A Brief History Of Time. Turns out it's not nearly brief enough.
Catch 22
Catch-22 has defeated me at least three times. I don't know why, because I always enjoy the first couple of chapters and then somehow lose it.
I always have a book I want to read, and a book I feel I ought to read, on the go at the same time.
Sometimes, (but not very often) I get completely hooked on the "worthy" one and it takes over my life. But more often than not, I think "not another feckin bonnet" and chuck it back on the pile....
I've never got through any James Joyce actually. Many others too - Salman Rushdie, Gabriel Garcia Marques to name a couple. I loved Middlemarch tho'.
I used to try to read books I considered "worthy" (not sure what criteria I used!) but now think there are lots of good books I still havent read, so if I struggle it means its not for me. Perhaps I am being lazy, but I dont wantreading to be a chore.
At Swim-Two-Birds by Flann O'Brien. Have reluctantly conceded life's too short.
(Middlemarch is brilliant though, I loved it. Why not just skip the corn laws bit

)
Most books involving bonnets tbh.
The TV series defeat me too. I still have the last 2 episodes of Little Dorrit to get through enjoy.

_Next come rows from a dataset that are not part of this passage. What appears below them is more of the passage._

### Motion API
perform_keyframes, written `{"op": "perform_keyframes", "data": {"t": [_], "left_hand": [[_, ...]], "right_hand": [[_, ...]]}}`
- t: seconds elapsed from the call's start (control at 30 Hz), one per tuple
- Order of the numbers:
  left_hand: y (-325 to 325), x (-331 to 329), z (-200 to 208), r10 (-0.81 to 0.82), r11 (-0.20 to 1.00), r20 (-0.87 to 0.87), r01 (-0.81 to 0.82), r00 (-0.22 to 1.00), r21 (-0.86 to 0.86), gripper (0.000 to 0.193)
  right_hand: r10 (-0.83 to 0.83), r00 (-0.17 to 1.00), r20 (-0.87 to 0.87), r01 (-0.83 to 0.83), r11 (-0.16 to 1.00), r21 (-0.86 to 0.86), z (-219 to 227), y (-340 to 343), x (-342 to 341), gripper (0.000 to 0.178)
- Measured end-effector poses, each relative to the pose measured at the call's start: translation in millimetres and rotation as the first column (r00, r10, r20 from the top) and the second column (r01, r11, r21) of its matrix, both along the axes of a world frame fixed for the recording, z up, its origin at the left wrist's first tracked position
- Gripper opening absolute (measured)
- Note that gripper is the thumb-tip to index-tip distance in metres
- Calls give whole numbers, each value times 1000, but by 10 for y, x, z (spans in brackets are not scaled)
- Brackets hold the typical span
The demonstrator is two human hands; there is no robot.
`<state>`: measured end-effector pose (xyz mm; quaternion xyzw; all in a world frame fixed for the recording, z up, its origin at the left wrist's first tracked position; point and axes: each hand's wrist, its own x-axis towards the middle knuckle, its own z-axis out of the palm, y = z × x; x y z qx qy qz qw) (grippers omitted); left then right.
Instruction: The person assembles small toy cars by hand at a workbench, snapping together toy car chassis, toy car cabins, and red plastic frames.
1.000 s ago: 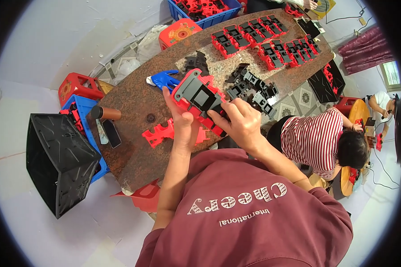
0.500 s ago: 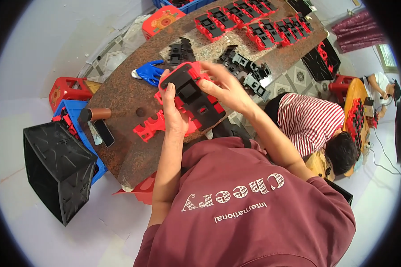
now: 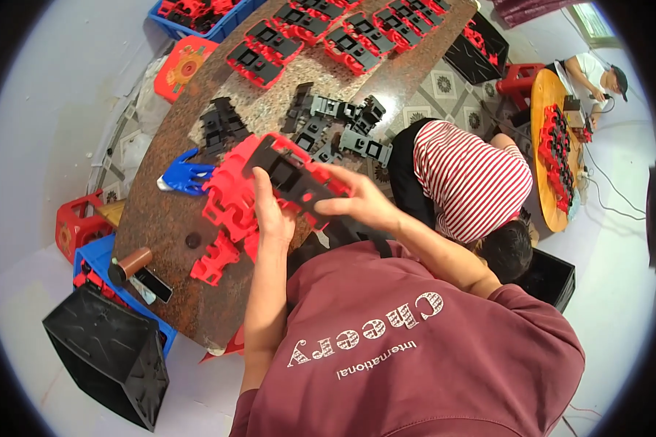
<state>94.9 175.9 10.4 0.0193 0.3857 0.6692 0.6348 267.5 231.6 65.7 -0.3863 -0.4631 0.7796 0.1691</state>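
Observation:
Above the stone table [image 3: 160,255], my left hand [image 3: 275,218] and my right hand [image 3: 361,200] grip a red-and-black plastic housing [image 3: 278,169] from its two sides. Its black face, with a square recess, is turned up and tilted. The left thumb lies along its near edge; the right thumb presses close to its right end. Behind and beside it, red plastic frames [image 3: 215,259] rest on the tabletop. Farther off lie loose black brackets [image 3: 222,125] and grey-black clips [image 3: 366,146]. A blue glove [image 3: 186,175] is left of the housing.
Rows of red-and-black housings [image 3: 266,52] stand at the far end. A brown bottle [image 3: 131,265] and a phone [image 3: 154,285] lie on the left edge, near a black crate [image 3: 109,346] and blue bin [image 3: 95,255]. A person in stripes [image 3: 474,178] bends at right.
My view has swung, so the table's contents sit lower and farther left. The housing is tilted more steeply, and my right hand has shifted from its top edge to its right end.

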Motion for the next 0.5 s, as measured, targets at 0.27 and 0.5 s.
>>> {"op": "perform_keyframes", "data": {"t": [0.27, 0.5], "left_hand": [[1515, 1119, -996, -7, 773, -825, 520, -566, -363, 94], [2071, 1075, -1317, -253, 487, -545, 381, -800, -786, 100]], "right_hand": [[-693, 719, 46, 691, 721, 47, -372, 755, 1673, 60], [-659, 749, 65, 662, 743, -102, -793, 1026, 1921, 53]]}}
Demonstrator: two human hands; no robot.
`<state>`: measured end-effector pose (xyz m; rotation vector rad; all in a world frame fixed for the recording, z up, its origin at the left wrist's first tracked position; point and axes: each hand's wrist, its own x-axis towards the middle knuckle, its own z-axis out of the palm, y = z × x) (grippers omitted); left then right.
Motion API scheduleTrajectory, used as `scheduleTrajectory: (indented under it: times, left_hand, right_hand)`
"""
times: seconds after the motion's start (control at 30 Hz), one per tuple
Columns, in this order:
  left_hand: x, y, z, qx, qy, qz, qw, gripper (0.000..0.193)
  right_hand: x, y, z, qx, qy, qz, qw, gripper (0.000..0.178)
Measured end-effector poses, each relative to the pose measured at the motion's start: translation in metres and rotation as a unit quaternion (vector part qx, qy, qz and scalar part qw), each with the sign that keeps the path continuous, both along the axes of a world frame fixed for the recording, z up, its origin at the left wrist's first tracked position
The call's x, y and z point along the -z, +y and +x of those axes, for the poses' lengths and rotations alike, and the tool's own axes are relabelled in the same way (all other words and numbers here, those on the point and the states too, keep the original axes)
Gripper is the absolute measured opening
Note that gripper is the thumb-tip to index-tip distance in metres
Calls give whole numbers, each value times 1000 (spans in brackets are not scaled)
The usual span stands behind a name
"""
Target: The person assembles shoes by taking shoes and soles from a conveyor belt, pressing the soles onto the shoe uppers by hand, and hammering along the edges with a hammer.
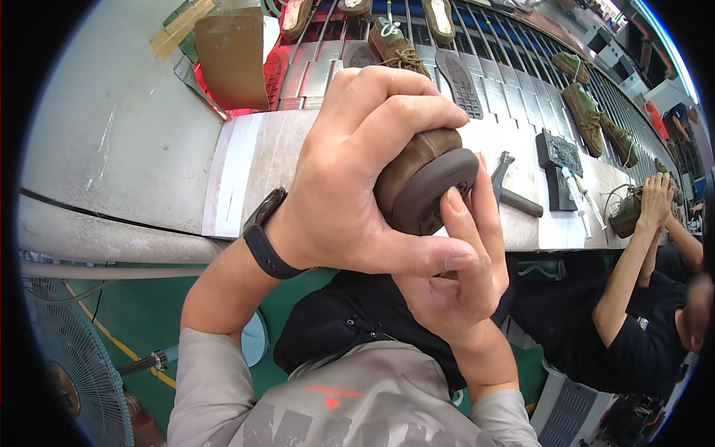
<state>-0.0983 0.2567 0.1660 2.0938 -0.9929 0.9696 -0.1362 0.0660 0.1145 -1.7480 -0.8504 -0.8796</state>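
Shoe [426, 179]: brown, dark-soled, raised between two hands. Conveyor [495, 93]: slatted, other shoes [395, 51] on it. Bench [279, 153]: pale, below the shoe. Left hand [346, 179]: gripping the upper, fingers curled over it. Right hand [463, 279]: half-curled, fingertips at the sole. Blocks [560, 153]: two, black. Hammer [521, 202]: left of the blocks. Pens [572, 190]: slim, beside the lower block.

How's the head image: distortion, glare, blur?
Head view: fisheye curves straight edges, corners go black; worktop near-white right of the shoe, detail washed out; red light beside the brown board; left hand and shoe fairly sharp, co-worker's head at the right edge smeared.
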Motion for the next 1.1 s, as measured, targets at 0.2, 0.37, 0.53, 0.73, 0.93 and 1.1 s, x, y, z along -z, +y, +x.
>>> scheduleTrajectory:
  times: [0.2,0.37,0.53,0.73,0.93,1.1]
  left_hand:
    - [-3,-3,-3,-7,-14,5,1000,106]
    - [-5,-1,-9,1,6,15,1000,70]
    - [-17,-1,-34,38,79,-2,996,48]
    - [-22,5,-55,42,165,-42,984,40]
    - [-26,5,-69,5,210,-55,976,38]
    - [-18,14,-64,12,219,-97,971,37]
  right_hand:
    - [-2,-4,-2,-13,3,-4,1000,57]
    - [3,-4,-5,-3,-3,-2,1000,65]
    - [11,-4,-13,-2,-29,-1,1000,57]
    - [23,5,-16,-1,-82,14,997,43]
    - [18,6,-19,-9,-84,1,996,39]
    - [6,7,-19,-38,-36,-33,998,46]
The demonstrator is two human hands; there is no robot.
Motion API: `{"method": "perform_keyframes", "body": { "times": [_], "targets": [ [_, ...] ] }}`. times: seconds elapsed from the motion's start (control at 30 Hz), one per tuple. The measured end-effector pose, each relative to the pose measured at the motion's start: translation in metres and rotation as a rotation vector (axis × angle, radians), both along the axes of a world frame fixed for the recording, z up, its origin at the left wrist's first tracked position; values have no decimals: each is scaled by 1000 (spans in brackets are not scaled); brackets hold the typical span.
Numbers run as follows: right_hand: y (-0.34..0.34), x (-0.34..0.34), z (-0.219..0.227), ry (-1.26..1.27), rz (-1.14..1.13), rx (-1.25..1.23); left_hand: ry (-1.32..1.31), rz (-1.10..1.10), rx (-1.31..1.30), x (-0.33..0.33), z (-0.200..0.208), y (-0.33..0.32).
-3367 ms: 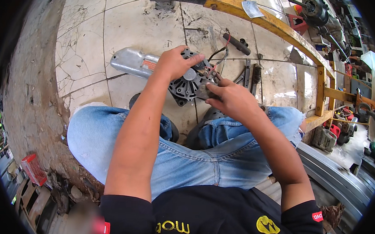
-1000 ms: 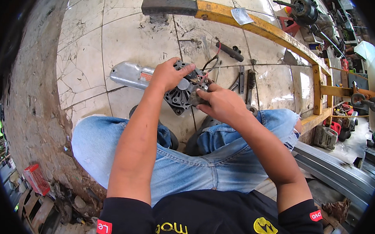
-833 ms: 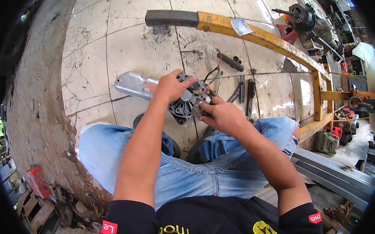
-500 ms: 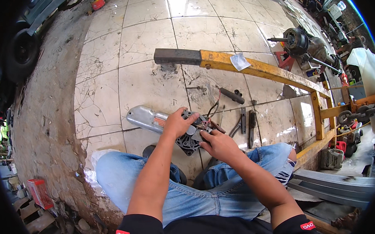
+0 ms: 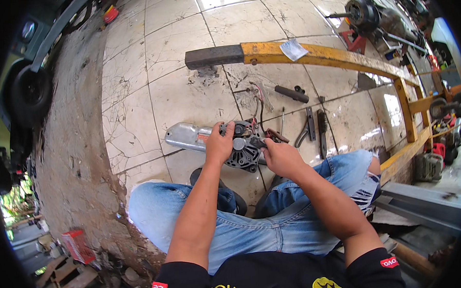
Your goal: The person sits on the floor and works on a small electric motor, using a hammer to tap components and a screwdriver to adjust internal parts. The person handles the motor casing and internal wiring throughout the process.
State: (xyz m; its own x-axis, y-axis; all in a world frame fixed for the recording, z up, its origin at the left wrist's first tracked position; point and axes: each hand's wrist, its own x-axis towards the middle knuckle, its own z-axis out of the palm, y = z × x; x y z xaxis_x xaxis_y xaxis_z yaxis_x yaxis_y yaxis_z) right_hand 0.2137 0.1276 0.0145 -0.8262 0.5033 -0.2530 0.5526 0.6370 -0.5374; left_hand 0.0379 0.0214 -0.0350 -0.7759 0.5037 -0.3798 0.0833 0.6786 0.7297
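Between my legs sits a grey slotted metal housing (image 5: 243, 156) that looks like an alternator, its vents facing up. My left hand (image 5: 221, 146) is closed around its upper left edge. My right hand (image 5: 283, 158) pinches a small dark piece (image 5: 258, 143) against the housing's right side; its exact kind cannot be made out. A long silver metal casing (image 5: 185, 135) with an orange label lies on the floor, its right end behind my left hand and the housing. Red and black wires (image 5: 260, 102) run up from the housing's top right.
To the right lie a thin screwdriver (image 5: 283, 119), a dark cylindrical tool (image 5: 291, 94), a dark hinged tool (image 5: 310, 124) and a wire brush (image 5: 322, 135). A yellow steel frame (image 5: 329, 58) with a paper (image 5: 294, 49) on it spans beyond them. An axle assembly (image 5: 364, 14) stands far right.
My right hand has shifted up along the housing; a dark piece shows at its fingertips, where a flat grey one showed before. The left hand keeps its hold. The view has turned slightly.
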Motion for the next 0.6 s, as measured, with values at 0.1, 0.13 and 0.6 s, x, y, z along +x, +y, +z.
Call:
{"method": "perform_keyframes", "body": {
  "times": [0.1, 0.13, 0.6],
  "targets": [
    [5, 3, -6, -15, -6, -49, 44, 14, -11, 2, -3, -3],
    [10, 3, -7, 65, -68, -53, 64, 24, -15, 3, -3, -4],
    [14, -1, -64, 96, -250, -254, -184, 149, 142, -6, -44, -13]
  ]
}}
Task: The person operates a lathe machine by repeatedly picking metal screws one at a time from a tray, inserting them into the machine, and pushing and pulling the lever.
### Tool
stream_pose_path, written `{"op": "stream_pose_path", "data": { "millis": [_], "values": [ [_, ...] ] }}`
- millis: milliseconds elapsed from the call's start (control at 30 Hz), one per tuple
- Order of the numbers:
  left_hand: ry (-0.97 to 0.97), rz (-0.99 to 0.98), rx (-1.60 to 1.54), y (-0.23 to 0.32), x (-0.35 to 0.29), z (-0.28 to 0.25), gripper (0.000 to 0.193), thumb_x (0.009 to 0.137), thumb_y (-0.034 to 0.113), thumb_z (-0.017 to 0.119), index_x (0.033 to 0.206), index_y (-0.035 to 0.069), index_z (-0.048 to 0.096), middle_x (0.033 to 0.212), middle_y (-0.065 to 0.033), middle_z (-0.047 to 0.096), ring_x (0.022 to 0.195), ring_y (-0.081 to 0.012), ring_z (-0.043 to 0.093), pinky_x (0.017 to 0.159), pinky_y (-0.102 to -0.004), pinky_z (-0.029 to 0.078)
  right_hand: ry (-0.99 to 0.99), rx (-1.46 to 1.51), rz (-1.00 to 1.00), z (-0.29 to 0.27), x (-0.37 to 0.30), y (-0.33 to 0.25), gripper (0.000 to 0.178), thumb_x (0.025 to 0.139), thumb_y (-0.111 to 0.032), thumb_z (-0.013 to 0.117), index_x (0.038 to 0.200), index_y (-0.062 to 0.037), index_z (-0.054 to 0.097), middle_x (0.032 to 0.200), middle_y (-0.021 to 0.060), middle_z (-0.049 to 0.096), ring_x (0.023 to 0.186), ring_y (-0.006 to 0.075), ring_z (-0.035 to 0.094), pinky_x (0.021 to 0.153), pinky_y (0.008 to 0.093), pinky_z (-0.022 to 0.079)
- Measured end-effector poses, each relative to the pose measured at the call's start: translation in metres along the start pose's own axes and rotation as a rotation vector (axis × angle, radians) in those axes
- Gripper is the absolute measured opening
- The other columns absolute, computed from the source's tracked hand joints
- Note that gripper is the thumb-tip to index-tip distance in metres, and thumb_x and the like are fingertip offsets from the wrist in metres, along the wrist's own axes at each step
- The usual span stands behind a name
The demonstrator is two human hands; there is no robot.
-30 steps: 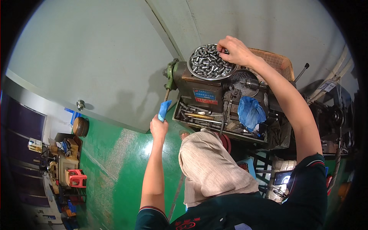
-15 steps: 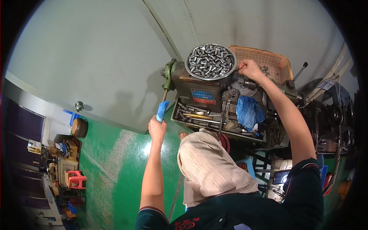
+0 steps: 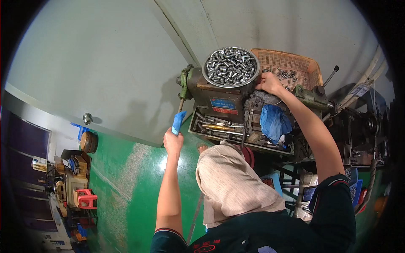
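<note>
My left hand [image 3: 173,142] is closed round the lower end of a lever [image 3: 181,104] whose grip is wrapped in blue. This lever hangs from a green fitting at the left end of a small bench lathe [image 3: 202,100]. My right hand [image 3: 268,83] reaches to the lathe's headstock, just right of a round metal bowl [image 3: 205,72] heaped with small shiny metal parts [image 3: 232,65]. Its fingers are bent together against the spindle area; whatever they pinch is hidden. A crumpled blue cloth [image 3: 274,122] lies on the lathe below my right forearm.
Behind my right hand stands an orange plastic basket [image 3: 310,63] with loose metal parts. Tools and rods fill a tray [image 3: 219,126] along the lathe's front. A beige cloth [image 3: 232,181] covers my lap. A grey door [image 3: 101,71] stands at left; another machine [image 3: 367,126] is at right.
My right hand has moved left and slightly down, closer to the headstock, uncovering more parts in the basket. My left hand keeps its hold on the lever, which has not visibly moved.
</note>
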State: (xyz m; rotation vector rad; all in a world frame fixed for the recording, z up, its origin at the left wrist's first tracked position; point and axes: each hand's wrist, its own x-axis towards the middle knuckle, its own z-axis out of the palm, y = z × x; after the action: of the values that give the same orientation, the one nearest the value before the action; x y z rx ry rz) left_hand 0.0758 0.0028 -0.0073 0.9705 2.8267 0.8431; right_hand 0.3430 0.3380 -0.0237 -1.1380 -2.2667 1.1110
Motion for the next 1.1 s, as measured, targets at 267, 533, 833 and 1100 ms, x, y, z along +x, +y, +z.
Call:
{"op": "stream_pose_path", "data": {
  "millis": [267,533,833,1100],
  "values": [
    [0.019,-0.001,-0.012,0.003,-0.001,0.0,0.02,0.069,0.012,0.061,0.085,0.001,0.06,0.077,-0.0233,0.061,0.078,-0.0409,0.058,0.07,-0.0462,0.045,0.001,0.005,0.004,0.001,-0.002,-0.005,0.024,0.063,-0.013,0.071,0.084,-0.0034,0.066,0.079,0.0082,0.067,0.076,0.0194,0.064,0.069,0.0306,0.047],
    [0.043,-0.01,-0.016,0.003,-0.002,0.0,0.021,0.068,0.012,0.063,0.085,0.001,0.06,0.077,-0.0232,0.061,0.078,-0.0412,0.058,0.07,-0.0465,0.045,0.068,-0.088,-0.027,0.0,-0.016,-0.026,0.016,0.064,-0.012,0.068,0.079,-0.007,0.069,0.078,0.0075,0.067,0.076,0.0196,0.064,0.069,0.0304,0.047],
    [0.017,-0.021,0.27,-0.025,0.034,-0.015,0.021,0.071,0.013,0.06,0.09,0.006,0.063,0.081,-0.0202,0.063,0.08,-0.0373,0.061,0.071,-0.0447,0.048,0.067,-0.13,-0.023,0.001,-0.013,-0.023,0.019,0.063,-0.014,0.07,0.081,-0.0081,0.069,0.079,0.0081,0.067,0.077,0.0222,0.063,0.07,0.0324,0.047],
    [-0.043,-0.102,0.314,-0.043,0.064,-0.028,0.023,0.072,0.011,0.055,0.092,0.008,0.065,0.087,-0.0205,0.063,0.085,-0.0363,0.06,0.074,-0.0429,0.048,0.107,-0.265,-0.148,-0.019,-0.006,-0.03,0.015,0.068,-0.014,0.065,0.08,-0.0066,0.067,0.079,0.0127,0.065,0.078,0.0272,0.062,0.072,0.0353,0.048]
  ]
}}
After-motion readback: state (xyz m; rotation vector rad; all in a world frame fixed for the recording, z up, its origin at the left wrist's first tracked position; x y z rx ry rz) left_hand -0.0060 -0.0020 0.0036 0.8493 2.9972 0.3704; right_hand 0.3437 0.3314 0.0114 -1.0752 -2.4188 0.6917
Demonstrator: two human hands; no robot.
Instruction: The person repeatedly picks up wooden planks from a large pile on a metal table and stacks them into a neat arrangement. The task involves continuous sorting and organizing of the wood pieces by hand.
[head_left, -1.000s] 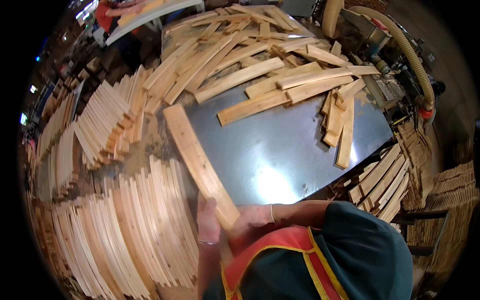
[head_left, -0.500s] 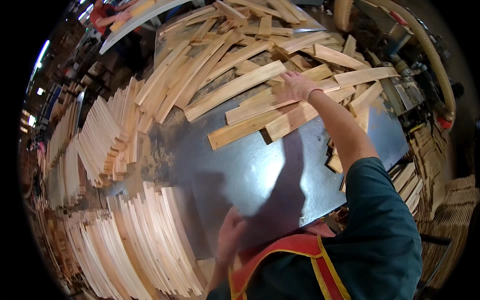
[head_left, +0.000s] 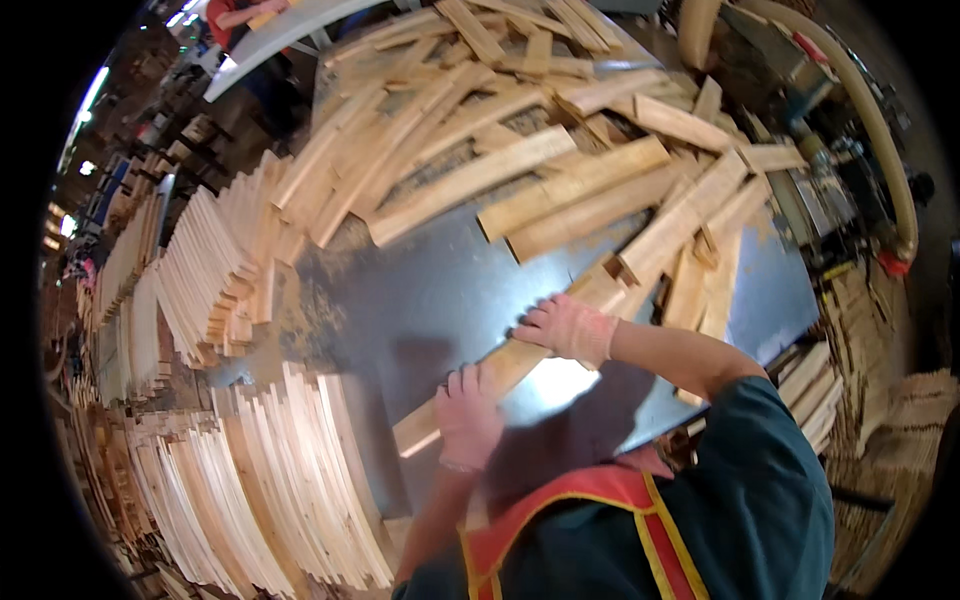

Cranford was the worst. Started it (the book) about 4 times. And 4 times it's gone back on the shelf.
Ulysess by James Joyce
Middlemarch.
I've tried reading it three times now, and enjoyed it right up to the point where Dorothea gets engaged to Casaubon. And then, for no reason hit a stumbling block.
It's always the same point in the story as well. I think it's when there's some protracted discussion of the corn laws / agricultural practice.
Has anyone else encountered this? A book you really want to finish but that just defeats you?